Kelana tersenyum kecil, dia mengambil iPod dari dalam tas lalu memutar musik setelah kedua telinganya disumpal oleh headseth. Ketika Kelana hendak pergi, seseorang memegang tangannya.
"Kamu makan siang di sini?"
Kelana menoleh, matanya terbelalak kaget saat melihat sosok laki-laki yang dia takuti tengah berdiri di hadapannya sembari tersenyum lebar.
"Ka-kamu untuk apa di sini?"
Raga terkekeh pelan seolah pertanyaan Kelana tidak memerlukan jawaban. "Kamu lupa, ya. Aku 'kan biasa makan siang di sini."
Sejak awal itulah yang ditakuti Kelana, Raga memang biasa makan siang di mall ini, yang kedua, Kevin juga kerja di sini, di restaurant ini. Tetapi yang membuat Kelana kesal, di antara semua kafe dan restaurant di Kokas kenapa Raga datang ke restaurant ini?
"Tidak tuh." Kelana menyahut asal, dia melangkah mundur ingin segera pergi tapi lagi-lagi ditahan oleh Raga sehingga perempuan itu terpaksa duduk kembali di hadapan Raga.
Raga tersenyum memandang Kelana. "Apa kabar? Kamu kelihatan lebih bahagia. Apa karena kamu sudah bertunangan dengan eksekutif muda itu?"
Kelana memandang Raga tajam. "Kalau kamu cuma mau ngomong tidak jelas, lebih baik aku pergi saja."
"Jangan. Kamu masih suka ngambek, ya." Raga terus tersenyum, kedua matanya menatap Kelana hangat. "Aku tidak akan nanya tentang pertunangan, atau kenapa kamu menghindari aku terus. Tapi aku akan bilang: aku seneng sekali bisa bicara sama kamu lagi."
Kelana langsung terdiam, rasanya aneh menjadi canggung dengan Raga mengingat betapa dekat mereka dahulu.
"Gimana kerjaan kamu?" Raga kembali bertanya. "Kamu melepaskanmimpi kamu dan malah jadi seorang asisten. Apa menyenangkan?" Raga tersenyum kecil. "Harusnya kamu jadi asistenku saja."
Kelana mendengus. "Kerja sama kamu itu gajinya kecil."
Senyum Raga tidak hilang, laki-laki itu masih terlihat manis seperti dahulu. "Nanti aku gedein."

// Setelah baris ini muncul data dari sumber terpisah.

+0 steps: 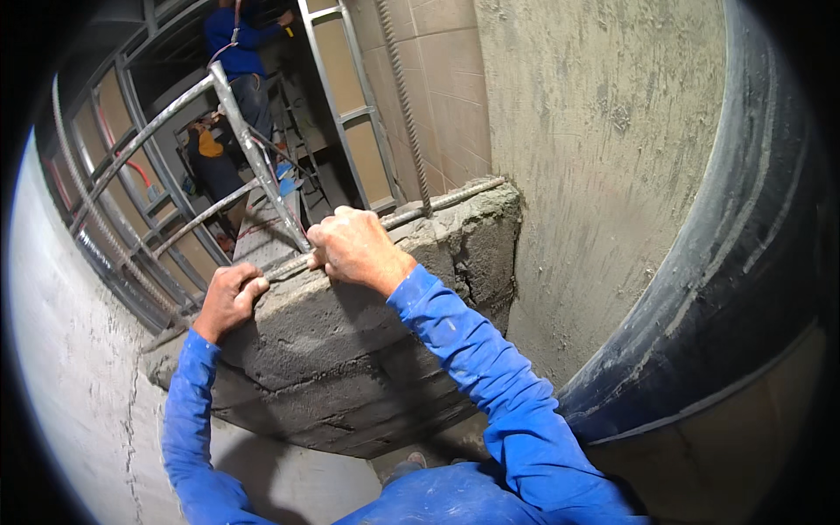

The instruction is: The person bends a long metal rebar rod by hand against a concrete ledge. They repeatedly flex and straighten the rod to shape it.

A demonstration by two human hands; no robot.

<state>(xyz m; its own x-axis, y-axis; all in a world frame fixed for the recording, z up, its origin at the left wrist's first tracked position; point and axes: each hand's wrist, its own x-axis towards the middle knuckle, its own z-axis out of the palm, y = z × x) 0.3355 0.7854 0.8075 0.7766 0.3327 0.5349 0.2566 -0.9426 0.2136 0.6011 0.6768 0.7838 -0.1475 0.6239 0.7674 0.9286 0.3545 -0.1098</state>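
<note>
Plaster wall [70,376] curves along the left side. Left hand [229,297], blue-sleeved, is curled shut around a ribbed steel bar [289,265] lying along the top edge of a rough concrete block [350,350]. Just right of it, right hand [354,248] is clenched over the same bar, knuckles up. Bar runs on right toward the block's far corner. Far behind, metal frame [254,157] and a person in blue [236,44]. Right: grey concrete wall [604,131], then a wide dark pipe [744,289].
</note>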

"Sebenarnya apa yang mau kamu bicarakan? Aku harus pergi."
"Ada banyak hal yang ingin aku bicarakan. Coba kalau kita ketemu di hari weekend."

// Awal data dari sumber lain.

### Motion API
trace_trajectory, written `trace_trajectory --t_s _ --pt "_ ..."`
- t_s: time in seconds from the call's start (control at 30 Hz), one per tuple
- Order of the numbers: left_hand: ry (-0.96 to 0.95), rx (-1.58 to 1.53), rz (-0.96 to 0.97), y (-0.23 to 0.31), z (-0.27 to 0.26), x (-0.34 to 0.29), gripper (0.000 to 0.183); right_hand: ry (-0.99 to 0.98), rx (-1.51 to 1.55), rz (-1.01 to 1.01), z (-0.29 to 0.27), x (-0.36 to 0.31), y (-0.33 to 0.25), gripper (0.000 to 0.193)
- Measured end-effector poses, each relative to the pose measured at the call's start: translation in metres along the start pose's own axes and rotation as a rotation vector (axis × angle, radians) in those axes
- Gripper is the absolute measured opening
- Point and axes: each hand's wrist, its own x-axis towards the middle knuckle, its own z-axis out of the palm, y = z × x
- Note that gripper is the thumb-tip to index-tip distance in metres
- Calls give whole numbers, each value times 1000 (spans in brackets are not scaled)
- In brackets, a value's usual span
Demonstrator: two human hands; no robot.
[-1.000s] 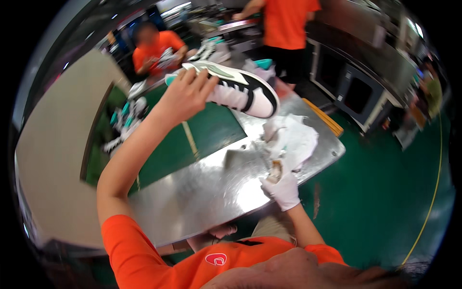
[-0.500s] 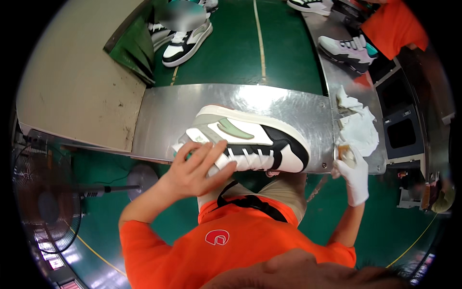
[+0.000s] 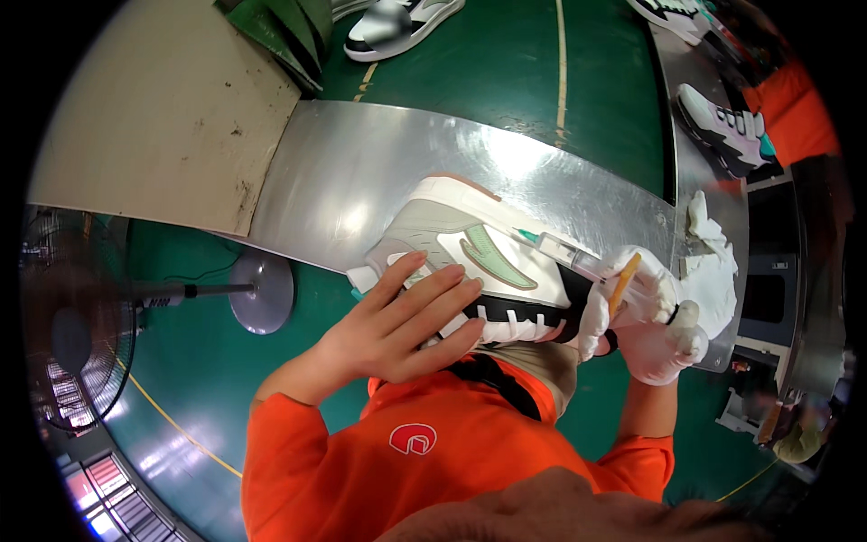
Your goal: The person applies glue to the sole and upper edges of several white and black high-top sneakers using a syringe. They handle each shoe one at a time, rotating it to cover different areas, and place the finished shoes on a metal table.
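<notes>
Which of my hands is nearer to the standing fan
Your left hand: it rests on the sneaker, to the right of the fan. Your right hand, holding a clear green-tipped tube, is farther off to the right.

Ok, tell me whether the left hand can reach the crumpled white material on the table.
Probably not: the left hand rests on the shoe, and the gloved right hand, holding a syringe-like tool, blocks the way to the crumpled white material.
</notes>
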Motion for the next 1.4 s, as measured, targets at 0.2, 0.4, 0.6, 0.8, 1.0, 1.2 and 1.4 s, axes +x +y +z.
trace_trajectory --t_s 0.2,0.4,0.6,0.8,1.0,1.2,1.4 --pt "-20 -25 -27 0 -2 -2 22 -39 36 80 3 20 1 87" --pt "-39 -44 -20 0 -1 3 22 -48 34 62 15 28 -2 71" --pt "-38 -35 -41 2 -1 2 17 19 -224 231 18 28 -19 61" --pt "-23 -30 -49 4 2 3 16 11 -204 191 11 15 -26 66" --pt "9 -27 -62 4 4 2 17 108 -222 299 4 1 -38 81" --pt "54 -27 -84 6 8 4 17 103 -194 218 -2 -15 -46 94" --pt "45 -23 -98 8 8 6 19 87 -181 97 -14 -30 -44 91"
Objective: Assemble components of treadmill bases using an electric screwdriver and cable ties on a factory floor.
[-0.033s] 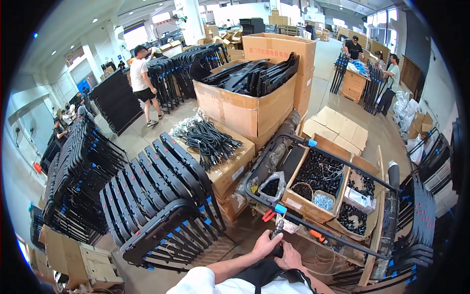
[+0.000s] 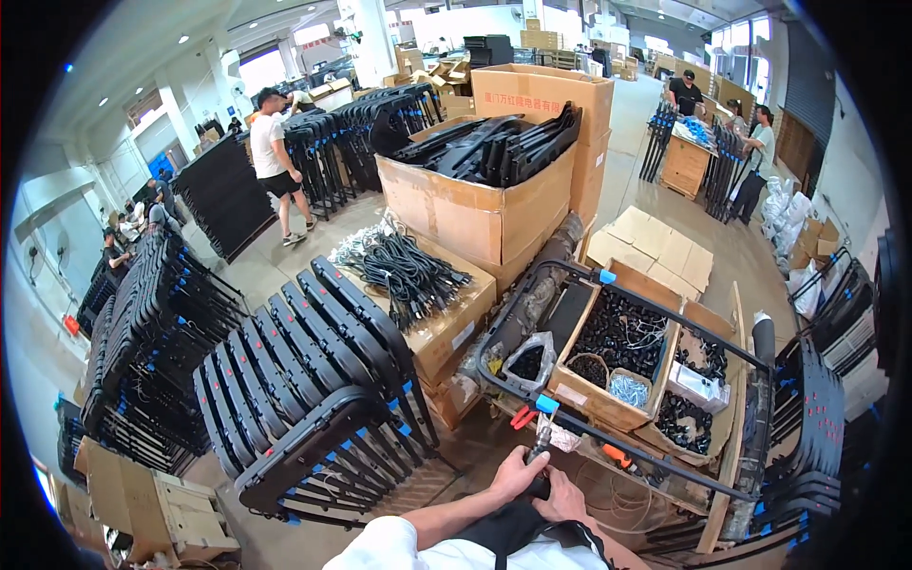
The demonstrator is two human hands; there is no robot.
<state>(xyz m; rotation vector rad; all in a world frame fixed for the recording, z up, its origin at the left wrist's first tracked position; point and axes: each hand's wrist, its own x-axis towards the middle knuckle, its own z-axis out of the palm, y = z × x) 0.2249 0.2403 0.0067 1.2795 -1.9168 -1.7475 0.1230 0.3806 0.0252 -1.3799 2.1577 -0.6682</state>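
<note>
Both hands are closed on a black-bodied power screwdriver with a metal front end. My left hand wraps its upper part, while my right hand grips lower down, partly hidden by the left. The tool's tip is up against or just below a blue clip on a black tubular frame; contact cannot be made out. That frame lies across the workbench. Just left of the tip are red-handled pliers, and an orange-handled tool rests to the right.
Behind the frame stand a wooden box of small black parts and a plastic bag of parts. Folded black frames crowd the left. Black cables lie on a carton. A person stands further back.
</note>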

"Bukannya tiap weekend kamu jalan sama Putih?" Kelana mengejek, sangat hafal kebiasaan Putih di hari weekend.
Raga mengangguk. "Benar juga. Ahh, tapi sekarang aku merasa senang." Raga menatap Kelana misterius. "Aku bisa bebas sekarang."

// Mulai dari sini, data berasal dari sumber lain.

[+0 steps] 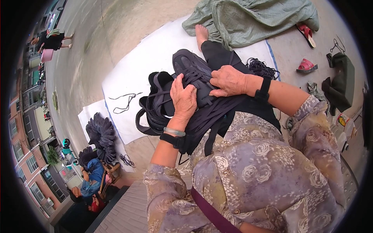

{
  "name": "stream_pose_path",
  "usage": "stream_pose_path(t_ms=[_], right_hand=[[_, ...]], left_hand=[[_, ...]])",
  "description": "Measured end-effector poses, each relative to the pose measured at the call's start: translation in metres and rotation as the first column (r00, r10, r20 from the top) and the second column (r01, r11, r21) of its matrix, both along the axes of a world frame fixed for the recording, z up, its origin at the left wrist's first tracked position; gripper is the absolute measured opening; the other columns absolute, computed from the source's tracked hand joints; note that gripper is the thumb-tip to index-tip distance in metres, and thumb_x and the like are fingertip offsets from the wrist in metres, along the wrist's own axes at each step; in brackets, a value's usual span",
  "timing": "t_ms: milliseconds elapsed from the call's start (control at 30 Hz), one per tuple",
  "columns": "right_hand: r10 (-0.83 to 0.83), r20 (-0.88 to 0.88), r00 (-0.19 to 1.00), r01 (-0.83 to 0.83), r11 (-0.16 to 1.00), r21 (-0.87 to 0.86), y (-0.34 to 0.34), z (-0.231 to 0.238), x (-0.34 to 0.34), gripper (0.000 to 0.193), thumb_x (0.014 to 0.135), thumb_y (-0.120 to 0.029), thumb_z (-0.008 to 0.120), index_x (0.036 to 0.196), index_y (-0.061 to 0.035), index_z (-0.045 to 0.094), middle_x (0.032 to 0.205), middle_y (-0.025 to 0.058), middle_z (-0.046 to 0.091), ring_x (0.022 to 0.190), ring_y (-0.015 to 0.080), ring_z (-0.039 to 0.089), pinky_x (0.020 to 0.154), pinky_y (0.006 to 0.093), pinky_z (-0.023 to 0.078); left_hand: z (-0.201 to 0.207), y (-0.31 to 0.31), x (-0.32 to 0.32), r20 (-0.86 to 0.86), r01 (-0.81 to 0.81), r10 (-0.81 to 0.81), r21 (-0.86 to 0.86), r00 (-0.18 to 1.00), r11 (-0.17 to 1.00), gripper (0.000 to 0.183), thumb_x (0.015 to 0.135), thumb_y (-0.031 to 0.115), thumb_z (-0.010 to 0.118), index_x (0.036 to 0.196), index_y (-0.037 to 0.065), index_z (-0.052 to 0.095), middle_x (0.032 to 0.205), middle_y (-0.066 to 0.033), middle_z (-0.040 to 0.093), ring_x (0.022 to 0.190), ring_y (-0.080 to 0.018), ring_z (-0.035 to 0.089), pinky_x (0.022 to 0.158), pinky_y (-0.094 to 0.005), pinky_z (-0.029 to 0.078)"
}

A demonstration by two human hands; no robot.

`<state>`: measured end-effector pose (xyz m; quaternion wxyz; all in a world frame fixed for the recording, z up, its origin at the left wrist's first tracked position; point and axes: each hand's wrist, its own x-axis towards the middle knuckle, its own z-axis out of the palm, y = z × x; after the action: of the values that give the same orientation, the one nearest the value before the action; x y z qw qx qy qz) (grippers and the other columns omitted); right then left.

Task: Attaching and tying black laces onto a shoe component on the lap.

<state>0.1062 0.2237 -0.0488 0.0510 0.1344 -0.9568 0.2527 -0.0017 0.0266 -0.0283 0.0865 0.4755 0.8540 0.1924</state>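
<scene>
A dark sneaker [188, 61] with a mesh toe lies across my lap, its toe pointing away from me. My left hand [183, 97] is closed on the sneaker's left side, fingertips near the lacing. On the other side my right hand [228, 80] pinches a dark shoelace [203, 74] by the eyelets; its fingertips partly hide the lace. A thick bundle of loose dark laces [211, 114] runs over my lap beneath both hands. Just left of the sneaker are more dark shoe pieces [157, 91], partly covered by my left hand.
White sheeting [132, 70] covers the ground, with a loose lace [125, 104] on it. A grey-green cloth [252, 21] lies ahead, red slippers [307, 65] to the right. At left, a pile of dark shoe pieces [101, 136] lies near another seated person [93, 176]. Someone walks [52, 40] farther off.
</scene>
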Motion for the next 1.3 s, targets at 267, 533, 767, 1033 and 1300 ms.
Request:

Kening Kelana berkerut tidak mengerti.
"Kelana!" teriak seseorang terdengar marah.
Sontak Kelana dan Raga menoleh ke depan pintu kaca, mata Kelana membelalak kaget saat melihat Azra bersama Calvin dan Kenan. Kenapa mereka bisa bersama?
"Apa kamu mau kembali pada Raga padahal kamu sudah punya tunangan!" seru Azra lagi hingga menarik perhatian banyak orang.